(Task details) Select, from the material below, each line with "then" in it.

[[ Data for this task open ]]

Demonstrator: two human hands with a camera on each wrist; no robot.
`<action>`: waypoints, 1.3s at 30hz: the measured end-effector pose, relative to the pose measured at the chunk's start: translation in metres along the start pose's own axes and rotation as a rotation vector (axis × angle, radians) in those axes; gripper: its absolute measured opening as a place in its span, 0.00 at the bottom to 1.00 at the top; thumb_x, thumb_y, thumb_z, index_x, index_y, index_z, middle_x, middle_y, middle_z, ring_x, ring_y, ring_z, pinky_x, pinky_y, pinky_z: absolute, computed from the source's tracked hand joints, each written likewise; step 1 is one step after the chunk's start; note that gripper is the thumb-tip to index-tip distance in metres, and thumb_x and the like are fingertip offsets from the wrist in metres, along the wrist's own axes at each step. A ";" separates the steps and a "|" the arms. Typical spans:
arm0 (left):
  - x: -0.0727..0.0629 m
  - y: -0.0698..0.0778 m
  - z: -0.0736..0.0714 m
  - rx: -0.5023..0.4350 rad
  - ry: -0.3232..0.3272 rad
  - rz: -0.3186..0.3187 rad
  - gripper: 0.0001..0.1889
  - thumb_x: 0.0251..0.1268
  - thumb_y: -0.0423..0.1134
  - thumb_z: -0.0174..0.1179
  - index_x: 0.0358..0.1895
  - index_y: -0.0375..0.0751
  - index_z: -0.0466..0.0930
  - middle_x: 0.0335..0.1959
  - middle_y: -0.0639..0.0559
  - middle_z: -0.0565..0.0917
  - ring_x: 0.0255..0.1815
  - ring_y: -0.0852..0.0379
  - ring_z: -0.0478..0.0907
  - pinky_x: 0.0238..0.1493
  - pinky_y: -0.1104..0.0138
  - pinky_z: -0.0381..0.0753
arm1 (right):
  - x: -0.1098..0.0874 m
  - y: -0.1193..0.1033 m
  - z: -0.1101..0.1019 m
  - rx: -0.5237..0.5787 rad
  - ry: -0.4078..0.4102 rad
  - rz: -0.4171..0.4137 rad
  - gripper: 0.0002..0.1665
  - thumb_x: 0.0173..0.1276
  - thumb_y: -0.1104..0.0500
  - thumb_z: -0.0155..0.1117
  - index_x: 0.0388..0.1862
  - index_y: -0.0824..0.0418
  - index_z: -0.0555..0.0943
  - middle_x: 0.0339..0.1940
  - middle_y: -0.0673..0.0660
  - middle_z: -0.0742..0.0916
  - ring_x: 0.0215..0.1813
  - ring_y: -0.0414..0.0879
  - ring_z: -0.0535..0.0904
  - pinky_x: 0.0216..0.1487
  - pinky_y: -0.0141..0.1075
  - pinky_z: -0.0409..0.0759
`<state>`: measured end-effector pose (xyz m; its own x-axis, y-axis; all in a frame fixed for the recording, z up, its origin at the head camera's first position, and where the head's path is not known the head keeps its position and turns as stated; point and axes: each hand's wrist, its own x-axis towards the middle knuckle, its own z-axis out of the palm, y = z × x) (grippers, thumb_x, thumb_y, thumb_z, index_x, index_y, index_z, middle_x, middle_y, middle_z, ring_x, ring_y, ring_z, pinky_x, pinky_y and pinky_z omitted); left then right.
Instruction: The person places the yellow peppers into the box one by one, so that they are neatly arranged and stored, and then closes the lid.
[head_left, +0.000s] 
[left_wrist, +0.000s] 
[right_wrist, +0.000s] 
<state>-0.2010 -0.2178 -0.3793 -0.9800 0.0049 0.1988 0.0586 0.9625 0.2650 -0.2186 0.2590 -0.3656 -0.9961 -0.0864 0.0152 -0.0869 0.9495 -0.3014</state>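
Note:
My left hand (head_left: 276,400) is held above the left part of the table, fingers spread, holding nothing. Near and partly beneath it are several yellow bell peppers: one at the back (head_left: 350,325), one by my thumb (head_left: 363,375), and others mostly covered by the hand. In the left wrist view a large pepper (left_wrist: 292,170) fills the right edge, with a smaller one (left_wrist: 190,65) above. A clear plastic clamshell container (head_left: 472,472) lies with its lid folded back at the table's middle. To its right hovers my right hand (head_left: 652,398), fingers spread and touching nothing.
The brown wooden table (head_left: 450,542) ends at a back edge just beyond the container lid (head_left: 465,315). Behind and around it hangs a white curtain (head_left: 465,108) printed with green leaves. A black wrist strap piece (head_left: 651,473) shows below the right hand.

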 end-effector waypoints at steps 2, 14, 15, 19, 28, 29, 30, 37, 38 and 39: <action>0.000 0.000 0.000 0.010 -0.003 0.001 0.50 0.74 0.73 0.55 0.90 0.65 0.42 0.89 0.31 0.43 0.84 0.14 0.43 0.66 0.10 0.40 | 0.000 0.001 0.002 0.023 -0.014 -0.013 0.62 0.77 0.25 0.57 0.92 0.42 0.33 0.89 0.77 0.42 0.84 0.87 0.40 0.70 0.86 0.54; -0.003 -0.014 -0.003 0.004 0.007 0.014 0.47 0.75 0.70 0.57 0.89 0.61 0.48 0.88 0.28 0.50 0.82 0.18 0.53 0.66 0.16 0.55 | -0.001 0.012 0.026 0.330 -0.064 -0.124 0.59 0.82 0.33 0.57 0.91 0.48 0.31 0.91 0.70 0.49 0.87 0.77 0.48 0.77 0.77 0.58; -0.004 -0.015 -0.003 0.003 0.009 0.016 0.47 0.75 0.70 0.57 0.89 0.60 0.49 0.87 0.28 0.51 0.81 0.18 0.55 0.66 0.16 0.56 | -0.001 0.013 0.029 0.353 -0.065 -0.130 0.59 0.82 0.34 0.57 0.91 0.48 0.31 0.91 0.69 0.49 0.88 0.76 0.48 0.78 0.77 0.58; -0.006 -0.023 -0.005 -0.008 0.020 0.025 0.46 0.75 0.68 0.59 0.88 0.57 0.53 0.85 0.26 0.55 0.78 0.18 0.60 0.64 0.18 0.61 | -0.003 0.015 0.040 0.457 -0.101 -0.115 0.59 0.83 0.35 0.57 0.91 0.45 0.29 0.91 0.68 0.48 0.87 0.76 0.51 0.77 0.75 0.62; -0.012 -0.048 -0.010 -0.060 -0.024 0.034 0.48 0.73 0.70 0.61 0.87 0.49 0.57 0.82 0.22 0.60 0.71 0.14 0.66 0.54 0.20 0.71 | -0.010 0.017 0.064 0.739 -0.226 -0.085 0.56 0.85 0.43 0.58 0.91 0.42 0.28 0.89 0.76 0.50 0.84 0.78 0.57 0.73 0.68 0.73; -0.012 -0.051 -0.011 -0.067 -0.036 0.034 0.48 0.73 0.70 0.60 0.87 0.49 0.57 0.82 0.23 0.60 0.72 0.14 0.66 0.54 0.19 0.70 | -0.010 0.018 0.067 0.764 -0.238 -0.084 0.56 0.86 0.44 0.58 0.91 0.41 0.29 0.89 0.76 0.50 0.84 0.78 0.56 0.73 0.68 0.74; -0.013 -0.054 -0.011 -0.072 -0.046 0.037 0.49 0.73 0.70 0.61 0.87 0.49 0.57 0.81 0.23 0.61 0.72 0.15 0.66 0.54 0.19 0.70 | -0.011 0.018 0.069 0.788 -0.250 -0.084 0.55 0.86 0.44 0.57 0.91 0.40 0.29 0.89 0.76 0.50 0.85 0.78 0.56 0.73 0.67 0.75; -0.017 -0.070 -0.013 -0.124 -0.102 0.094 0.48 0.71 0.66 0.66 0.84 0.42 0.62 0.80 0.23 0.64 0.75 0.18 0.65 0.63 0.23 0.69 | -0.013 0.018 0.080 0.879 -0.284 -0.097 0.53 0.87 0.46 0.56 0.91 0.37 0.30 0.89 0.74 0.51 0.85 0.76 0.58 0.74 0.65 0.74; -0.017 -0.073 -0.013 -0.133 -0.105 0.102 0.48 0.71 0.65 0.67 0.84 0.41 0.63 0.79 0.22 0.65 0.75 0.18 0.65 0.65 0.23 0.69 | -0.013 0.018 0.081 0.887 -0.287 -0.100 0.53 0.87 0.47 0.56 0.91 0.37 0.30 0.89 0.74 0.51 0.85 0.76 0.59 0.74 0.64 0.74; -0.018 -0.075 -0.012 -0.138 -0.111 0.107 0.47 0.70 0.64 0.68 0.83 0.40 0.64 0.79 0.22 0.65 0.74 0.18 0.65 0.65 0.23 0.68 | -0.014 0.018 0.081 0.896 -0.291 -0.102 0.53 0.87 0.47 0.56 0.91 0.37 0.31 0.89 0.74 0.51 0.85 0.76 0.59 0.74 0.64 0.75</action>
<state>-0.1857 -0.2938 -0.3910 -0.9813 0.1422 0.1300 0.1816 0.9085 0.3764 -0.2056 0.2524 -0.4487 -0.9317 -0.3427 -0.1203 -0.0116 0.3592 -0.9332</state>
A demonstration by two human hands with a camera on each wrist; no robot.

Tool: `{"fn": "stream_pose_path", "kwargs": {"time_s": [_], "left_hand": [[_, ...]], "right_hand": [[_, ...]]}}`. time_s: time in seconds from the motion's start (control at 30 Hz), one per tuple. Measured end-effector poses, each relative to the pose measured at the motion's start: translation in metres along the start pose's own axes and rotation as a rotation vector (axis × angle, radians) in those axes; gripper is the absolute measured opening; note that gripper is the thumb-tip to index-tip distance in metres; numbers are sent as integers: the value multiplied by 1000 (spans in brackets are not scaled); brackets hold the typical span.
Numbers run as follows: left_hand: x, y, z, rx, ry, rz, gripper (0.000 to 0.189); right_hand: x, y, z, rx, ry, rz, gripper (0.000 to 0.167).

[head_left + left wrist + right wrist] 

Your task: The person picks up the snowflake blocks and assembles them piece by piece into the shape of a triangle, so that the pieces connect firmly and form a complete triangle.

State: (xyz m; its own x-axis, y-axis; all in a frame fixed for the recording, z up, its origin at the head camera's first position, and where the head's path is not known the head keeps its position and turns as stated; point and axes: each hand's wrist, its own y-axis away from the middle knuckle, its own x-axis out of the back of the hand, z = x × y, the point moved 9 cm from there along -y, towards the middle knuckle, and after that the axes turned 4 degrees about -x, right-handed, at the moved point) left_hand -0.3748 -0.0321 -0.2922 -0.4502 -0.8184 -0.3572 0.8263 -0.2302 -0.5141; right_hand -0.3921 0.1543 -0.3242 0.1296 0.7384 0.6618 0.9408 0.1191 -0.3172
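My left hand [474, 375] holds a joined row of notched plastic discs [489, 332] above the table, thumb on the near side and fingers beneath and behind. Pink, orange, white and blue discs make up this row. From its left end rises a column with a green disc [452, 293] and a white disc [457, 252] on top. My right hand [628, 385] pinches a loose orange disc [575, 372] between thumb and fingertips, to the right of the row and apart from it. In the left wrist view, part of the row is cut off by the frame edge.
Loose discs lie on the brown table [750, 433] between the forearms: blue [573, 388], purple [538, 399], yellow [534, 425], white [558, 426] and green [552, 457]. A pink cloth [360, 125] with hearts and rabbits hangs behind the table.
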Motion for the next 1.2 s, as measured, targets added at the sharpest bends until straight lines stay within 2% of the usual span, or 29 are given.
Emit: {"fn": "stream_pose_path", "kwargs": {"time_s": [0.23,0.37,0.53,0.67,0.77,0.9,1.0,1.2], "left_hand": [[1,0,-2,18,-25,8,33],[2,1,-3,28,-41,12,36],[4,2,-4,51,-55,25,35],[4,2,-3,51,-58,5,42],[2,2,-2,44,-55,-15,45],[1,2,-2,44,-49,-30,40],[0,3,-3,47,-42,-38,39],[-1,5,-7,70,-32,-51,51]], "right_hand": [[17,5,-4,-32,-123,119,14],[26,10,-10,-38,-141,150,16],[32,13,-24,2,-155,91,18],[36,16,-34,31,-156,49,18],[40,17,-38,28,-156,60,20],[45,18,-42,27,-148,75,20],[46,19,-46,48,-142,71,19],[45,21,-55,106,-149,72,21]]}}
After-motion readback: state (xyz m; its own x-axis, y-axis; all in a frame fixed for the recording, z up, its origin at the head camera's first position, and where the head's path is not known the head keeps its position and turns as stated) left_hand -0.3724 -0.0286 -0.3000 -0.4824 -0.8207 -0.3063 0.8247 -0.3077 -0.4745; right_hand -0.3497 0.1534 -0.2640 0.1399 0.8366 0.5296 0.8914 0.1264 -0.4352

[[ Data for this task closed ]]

(Solution to this problem)
`<state>`: measured end-effector pose (xyz m; its own x-axis, y-axis; all in a frame fixed for the recording, z up, its origin at the head camera's first position, and where the head's path is not known the head keeps its position and turns as stated; point and axes: each hand's wrist, its own x-axis towards the middle knuckle, its own z-axis out of the palm, y = z × x) (grippers, thumb_x, thumb_y, thumb_z, index_x, index_y, index_z, middle_x, middle_y, middle_z, ring_x, ring_y, ring_z, pinky_x, pinky_y and pinky_z omitted); left then right.
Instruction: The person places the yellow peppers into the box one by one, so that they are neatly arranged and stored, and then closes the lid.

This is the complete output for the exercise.